Ehlers-Danlos Syndrome (EDS) (also known as "Cutis hyperelastica"[1]) is a group of inherited connective tissue disorders, caused by a defect in the synthesis of collagen (a protein in connective tissue). Connective tissue helps support the skin, muscles, ligaments and organs of the body. Depending on the individual mutation, the severity of the syndrome can vary from mild to life-threatening. There is no known cure. Treatment is supportive.

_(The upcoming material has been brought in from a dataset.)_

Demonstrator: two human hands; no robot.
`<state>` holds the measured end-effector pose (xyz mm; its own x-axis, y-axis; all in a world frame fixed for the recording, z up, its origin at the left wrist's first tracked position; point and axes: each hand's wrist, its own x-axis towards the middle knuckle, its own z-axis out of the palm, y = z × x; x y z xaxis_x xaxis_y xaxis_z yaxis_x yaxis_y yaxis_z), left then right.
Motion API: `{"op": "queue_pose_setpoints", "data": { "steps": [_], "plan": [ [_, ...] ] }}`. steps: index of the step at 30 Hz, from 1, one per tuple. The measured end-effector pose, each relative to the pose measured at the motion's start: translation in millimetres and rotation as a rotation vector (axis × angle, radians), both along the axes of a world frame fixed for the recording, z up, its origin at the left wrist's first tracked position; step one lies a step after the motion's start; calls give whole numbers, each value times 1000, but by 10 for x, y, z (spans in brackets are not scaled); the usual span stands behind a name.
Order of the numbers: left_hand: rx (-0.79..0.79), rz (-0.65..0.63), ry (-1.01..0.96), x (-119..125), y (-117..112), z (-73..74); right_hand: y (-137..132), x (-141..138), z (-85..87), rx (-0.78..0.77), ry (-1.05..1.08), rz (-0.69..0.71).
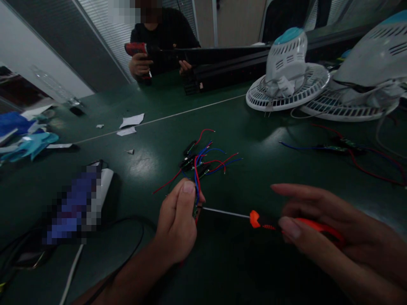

The syndrome is named after two doctors, Edvard Ehlers of Denmark, and Henri-Alexandre Danlos of France, who identified it at the turn of the 20th century.
Symptoms vary widely based on which type of EDS the patient has. In each case, however, the symptoms are ultimately due to faulty or reduced amounts of Type III collagen. EDS most typically affects the joints, skin, and blood vessels, with symptoms such as loose, overly-flexible joints; smooth or stretchy, easily-bruised skin; abnormal wound healing and scar formation; and small, fragile blood vessels. All forms of EDS affect the joints, causing hypermobility, or joints that extend beyond the normal range of motion. [3] As a result of their hypermobility, individuals with EDS are more susceptible to injuries such as: dislocations, subluxations, sprains, strains, and sometimes fractures. Because it is often undiagnosed, some instances of Ehlers-Danlos syndrome have been mischaracterized as child abuse
There are 6 types of Ehlers Danlos Syndrome.
Hypermobility type
Former type 3, Hypermobility EDS affects 1 in 10,000 to 15,000 individuals, making it the most common variant of the disease. Signs and symptoms may go unrecognized by medical practitioners until complications occur. It is caused by an autosomal dominant mechanism. Mutations in either of two separate genes (which are also involved in Vascular EDS and Tenascin-X deficiency EDS, respectively) may lead to this variant. Diagnosis is made primarily on clinical observations. The major signs and symptoms include:
Loose, unstable joints that are prone to: sprains, dislocations, subluxations (partial dislocations), hyperextension (double jointedness)
Flat feet
High and narrow palate, usually resulting in dental crowding
Easy bruising
Velvety-smooth skin, which may be mildly stretchy
Muscle weakness, often made worse by cold weather
Early onset of osteoarthritis (usually develops in mid-30s)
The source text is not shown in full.